▶ **Goal of the exercise**
Start at the line below containing "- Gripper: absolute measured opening" and stop at the line containing "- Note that". Repeat every line of that stretch exactly, and nothing outside it.

▶ **Dataset content**

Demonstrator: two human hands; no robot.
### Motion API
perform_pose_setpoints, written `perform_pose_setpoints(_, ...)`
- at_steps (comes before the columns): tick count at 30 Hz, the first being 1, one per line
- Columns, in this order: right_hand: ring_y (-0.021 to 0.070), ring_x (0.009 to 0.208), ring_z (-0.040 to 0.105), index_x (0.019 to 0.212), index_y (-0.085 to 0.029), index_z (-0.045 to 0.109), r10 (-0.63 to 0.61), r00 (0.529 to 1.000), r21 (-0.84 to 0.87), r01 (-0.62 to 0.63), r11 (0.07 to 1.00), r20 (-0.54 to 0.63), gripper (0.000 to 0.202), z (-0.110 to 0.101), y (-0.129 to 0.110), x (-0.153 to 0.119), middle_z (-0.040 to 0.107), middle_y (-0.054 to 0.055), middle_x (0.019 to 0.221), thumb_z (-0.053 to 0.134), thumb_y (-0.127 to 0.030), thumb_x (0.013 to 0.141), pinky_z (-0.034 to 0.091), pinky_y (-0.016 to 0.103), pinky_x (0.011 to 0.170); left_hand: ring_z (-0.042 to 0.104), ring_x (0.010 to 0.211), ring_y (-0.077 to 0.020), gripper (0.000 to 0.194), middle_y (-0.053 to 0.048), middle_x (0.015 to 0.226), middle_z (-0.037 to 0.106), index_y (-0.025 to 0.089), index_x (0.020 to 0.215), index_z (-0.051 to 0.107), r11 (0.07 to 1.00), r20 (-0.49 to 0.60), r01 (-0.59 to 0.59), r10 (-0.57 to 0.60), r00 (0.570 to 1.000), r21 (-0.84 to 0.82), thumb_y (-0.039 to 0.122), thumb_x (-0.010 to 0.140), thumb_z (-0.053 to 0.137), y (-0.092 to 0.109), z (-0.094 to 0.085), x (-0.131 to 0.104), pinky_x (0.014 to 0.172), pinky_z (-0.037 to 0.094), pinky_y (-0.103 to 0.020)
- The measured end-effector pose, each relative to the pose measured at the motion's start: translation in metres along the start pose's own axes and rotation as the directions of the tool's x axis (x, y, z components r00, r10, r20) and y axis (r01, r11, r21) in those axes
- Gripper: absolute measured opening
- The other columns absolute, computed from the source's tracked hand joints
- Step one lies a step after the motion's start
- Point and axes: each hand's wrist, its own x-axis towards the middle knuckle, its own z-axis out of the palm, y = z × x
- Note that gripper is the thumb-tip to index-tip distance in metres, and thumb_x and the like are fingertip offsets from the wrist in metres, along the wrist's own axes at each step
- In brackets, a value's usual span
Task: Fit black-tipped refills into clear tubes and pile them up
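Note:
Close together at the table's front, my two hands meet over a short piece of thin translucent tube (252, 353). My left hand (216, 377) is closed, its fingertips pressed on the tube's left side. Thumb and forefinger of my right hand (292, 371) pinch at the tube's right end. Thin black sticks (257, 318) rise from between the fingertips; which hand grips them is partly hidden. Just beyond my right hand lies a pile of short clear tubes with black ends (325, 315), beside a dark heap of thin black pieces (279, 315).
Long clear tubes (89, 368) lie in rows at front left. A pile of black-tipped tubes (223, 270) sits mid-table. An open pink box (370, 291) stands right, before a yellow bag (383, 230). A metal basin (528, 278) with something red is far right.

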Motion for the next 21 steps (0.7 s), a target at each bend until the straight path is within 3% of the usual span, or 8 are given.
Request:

▶ **Worked solution**
- Gripper: absolute measured opening
- The other columns absolute, computed from the source's tracked hand joints
- Step one lies a step after the motion's start
- Point and axes: each hand's wrist, its own x-axis towards the middle knuckle, its own z-axis out of the palm, y = z × x
- Note that gripper is the thumb-tip to index-tip distance in metres, and thumb_x and the like are fingertip offsets from the wrist in metres, along the wrist's own axes at each step

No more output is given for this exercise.